The usage of drones has become increasingly common in the past few years. As a result, there have been many advancements in the way drone data is collected, processed and shared across different industries and use cases. ArcGIS Drone2Map serves the evolving needs of users in many vertical markets by providing an easy-to-use workflow for GIS drone mapping in a desktop environment.
As of the latest release (version 2022.1, released 23 June 2022), Drone2Map is now offered in two license levels: Standard and Advanced. In this blog, we’ll review the features in the two license levels and explore how to take advantage of them based on your business needs.
FEATURES & BENEFITS – Advanced License
Drone2Map Advanced provides the ability to generate 2D as well as 3D products. The Advanced license enables the generation of “True orthos” from RGB images, which show a top–down view of everything in the project area. For projects that include buildings, this means the ortho will show the top of the building (no oblique views of building facades) in its correct horizontal position.
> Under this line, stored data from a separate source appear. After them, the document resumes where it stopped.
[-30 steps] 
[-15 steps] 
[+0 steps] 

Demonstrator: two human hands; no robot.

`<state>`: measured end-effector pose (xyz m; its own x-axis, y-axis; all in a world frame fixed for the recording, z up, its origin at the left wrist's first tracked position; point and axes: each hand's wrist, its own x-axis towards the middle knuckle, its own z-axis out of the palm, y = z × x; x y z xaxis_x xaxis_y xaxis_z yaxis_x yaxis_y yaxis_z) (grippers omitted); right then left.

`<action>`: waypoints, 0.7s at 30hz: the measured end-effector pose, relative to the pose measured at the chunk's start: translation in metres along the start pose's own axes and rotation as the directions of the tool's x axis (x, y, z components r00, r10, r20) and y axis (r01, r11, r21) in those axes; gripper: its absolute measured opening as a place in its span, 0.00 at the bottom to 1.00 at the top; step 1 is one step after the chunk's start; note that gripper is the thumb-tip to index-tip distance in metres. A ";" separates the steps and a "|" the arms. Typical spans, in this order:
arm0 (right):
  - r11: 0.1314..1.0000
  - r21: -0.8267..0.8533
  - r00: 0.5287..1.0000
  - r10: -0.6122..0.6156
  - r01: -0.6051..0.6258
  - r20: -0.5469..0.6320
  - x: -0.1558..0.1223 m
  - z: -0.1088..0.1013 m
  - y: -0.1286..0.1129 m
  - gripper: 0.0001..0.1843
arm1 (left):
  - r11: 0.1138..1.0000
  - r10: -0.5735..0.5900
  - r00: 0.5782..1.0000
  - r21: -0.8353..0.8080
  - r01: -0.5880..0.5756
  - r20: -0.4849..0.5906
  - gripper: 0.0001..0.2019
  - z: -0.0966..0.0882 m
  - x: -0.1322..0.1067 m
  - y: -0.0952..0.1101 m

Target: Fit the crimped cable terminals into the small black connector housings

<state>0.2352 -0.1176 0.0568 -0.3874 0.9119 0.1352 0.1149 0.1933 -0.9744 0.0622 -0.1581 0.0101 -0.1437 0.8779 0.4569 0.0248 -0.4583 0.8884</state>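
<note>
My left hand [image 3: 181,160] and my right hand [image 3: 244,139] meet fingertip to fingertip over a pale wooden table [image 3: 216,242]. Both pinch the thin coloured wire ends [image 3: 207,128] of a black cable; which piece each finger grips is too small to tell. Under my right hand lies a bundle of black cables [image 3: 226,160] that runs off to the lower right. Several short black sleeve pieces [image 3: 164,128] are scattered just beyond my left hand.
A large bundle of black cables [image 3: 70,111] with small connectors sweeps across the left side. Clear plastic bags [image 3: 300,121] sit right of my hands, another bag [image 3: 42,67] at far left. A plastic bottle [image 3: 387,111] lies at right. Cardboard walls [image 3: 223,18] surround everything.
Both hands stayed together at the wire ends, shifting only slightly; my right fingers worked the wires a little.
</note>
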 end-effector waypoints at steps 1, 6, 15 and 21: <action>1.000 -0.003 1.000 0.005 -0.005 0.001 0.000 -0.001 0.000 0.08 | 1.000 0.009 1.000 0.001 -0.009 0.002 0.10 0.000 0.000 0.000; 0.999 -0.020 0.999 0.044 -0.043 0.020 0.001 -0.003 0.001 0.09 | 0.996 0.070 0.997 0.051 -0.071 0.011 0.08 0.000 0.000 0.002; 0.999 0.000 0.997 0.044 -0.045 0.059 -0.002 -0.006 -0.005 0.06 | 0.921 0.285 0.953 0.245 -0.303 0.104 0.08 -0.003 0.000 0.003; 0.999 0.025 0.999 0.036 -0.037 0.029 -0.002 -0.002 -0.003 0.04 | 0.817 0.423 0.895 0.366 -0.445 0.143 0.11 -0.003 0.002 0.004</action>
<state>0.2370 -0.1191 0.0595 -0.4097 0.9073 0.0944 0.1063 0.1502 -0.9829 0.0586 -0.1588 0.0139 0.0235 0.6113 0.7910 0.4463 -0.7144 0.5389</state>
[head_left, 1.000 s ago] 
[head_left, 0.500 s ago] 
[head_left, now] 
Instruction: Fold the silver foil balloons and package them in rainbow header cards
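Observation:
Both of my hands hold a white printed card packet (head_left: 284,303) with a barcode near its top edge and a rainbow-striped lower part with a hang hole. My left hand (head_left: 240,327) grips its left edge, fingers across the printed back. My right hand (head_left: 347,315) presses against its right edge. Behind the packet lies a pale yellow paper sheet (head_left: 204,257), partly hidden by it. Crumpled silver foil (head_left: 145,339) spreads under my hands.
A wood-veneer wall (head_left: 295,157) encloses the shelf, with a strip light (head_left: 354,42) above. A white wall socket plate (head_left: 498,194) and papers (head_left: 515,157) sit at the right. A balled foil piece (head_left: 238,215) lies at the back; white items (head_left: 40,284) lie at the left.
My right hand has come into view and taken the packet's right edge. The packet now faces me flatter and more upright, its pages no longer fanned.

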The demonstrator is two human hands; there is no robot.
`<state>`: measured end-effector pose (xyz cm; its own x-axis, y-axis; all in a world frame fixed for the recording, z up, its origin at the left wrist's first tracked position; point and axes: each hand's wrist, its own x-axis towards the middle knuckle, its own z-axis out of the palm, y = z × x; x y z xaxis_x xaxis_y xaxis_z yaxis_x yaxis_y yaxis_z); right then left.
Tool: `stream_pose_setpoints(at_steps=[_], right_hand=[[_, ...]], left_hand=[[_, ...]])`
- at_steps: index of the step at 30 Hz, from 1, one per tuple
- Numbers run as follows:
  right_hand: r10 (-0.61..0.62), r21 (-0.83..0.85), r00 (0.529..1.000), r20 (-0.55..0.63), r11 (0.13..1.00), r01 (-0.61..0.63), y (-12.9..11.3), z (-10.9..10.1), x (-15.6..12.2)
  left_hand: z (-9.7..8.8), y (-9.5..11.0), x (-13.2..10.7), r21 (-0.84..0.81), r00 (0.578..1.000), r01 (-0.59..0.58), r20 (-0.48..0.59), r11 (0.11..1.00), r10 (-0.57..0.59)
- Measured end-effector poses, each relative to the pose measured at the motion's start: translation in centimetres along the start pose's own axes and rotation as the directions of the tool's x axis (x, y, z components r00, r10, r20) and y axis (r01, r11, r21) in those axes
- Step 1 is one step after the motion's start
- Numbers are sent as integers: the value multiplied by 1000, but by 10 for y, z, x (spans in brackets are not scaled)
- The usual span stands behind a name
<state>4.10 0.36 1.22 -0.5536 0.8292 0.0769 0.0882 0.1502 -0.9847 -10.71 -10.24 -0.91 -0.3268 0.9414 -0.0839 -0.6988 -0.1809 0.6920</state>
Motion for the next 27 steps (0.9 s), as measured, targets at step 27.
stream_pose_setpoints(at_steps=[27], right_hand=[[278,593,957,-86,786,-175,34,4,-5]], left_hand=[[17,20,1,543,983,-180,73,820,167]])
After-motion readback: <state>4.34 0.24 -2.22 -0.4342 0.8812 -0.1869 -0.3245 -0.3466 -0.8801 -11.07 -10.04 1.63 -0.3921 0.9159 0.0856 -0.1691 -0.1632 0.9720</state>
To learn more about the three different types of ortho images you can create and the advantages of each, read this blog.
When creating 2D outputs such as True orthos, digital surface models (DSMs) and digital terrain models (DTMs), here are some of the great features you get to work with:
- You can process images that have been captured with any high-quality modern drone, as long as the images have GPS metadata, and the camera parameters (focal length & pixel size) are known.
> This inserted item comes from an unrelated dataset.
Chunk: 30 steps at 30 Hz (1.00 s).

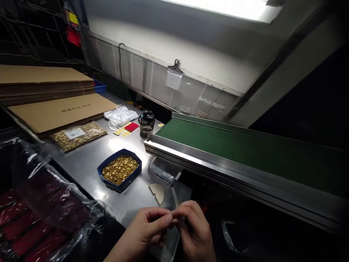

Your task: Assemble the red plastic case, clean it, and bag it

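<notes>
My left hand (154, 225) is closed in a pinch, its thumb and index fingertip meeting the fingertips of my right hand (194, 229). Whatever lies between the fingertips is too small or too hidden to name. My right hand is also closed, fingers curled. A narrow, pale, pointed tool (175, 196) juts up from behind its index finger and appears to be gripped there; its lower part is hidden. Just beyond the hands, a beige half-round piece (157, 193) with a small notch lies on the metal table (87, 174). Farther left stands a blue tray (120, 188) full of small gold-coloured metal parts (120, 169).
A green conveyor belt (207, 140) with a metal rail runs off to the right. Cardboard sheets (62, 109), a bag of gold parts (79, 135), yellow stickers (122, 132) and a dark-lidded jar (147, 123) occupy the back. Plastic-wrapped red items (35, 225) sit at lower left.
</notes>
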Motion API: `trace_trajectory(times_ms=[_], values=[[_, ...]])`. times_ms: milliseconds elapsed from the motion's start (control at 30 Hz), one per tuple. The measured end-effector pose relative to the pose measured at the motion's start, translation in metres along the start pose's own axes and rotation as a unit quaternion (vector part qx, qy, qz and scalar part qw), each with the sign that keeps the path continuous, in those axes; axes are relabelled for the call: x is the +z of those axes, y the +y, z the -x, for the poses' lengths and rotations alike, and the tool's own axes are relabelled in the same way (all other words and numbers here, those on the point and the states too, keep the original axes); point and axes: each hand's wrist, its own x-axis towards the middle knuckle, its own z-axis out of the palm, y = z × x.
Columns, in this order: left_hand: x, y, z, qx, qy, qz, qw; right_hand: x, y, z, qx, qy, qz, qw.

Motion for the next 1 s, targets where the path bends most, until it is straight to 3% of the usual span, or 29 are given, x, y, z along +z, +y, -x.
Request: trace_trajectory(times_ms=[200,333,467,767,1000], values=[[0.026,-0.024,-0.016,-0.053,-0.037,0.037,0.997,-0.039,0.008,0.029,-0.008,0.057,0.029,0.998],[0.042,-0.032,-0.022,-0.091,-0.037,-0.012,0.995,-0.065,0.013,0.040,-0.047,-0.001,0.082,0.996],[0.055,-0.038,-0.026,-0.124,-0.039,-0.025,0.991,-0.082,0.018,0.047,-0.040,-0.027,0.135,0.990],[0.071,-0.055,-0.027,-0.152,-0.004,0.060,0.987,-0.091,0.023,0.062,-0.032,-0.019,0.208,0.977],[0.069,-0.062,-0.031,-0.109,-0.016,0.063,0.992,-0.095,0.025,0.065,-0.031,-0.014,0.180,0.983]])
- A very simple workflow lets you automatically stitch together many overlapping images into a spatially accurate image. If you need to ensure absolute accuracy (knowing your results will line up with other datasets), this can be achieved easily by adding ground control points [see Note 1 below]. However, if you only need results with relative accuracy – the ability to measure distances, areas and volumes – the software enables you to get high-quality results without the need for control points.
- Although your primary output may be a True ortho, the image processing workflow will automatically extract a digital surface model, showing the elevation of exposed ground as well as treetops, buildings, etc. For instance, if you’re interested in calculating the volume of stockpiles (raw material commodities like gravel, coal, or wood chips) or excavations (e.g. for estimating how much water a reservoir will hold), you have built-in tools to make these measurements.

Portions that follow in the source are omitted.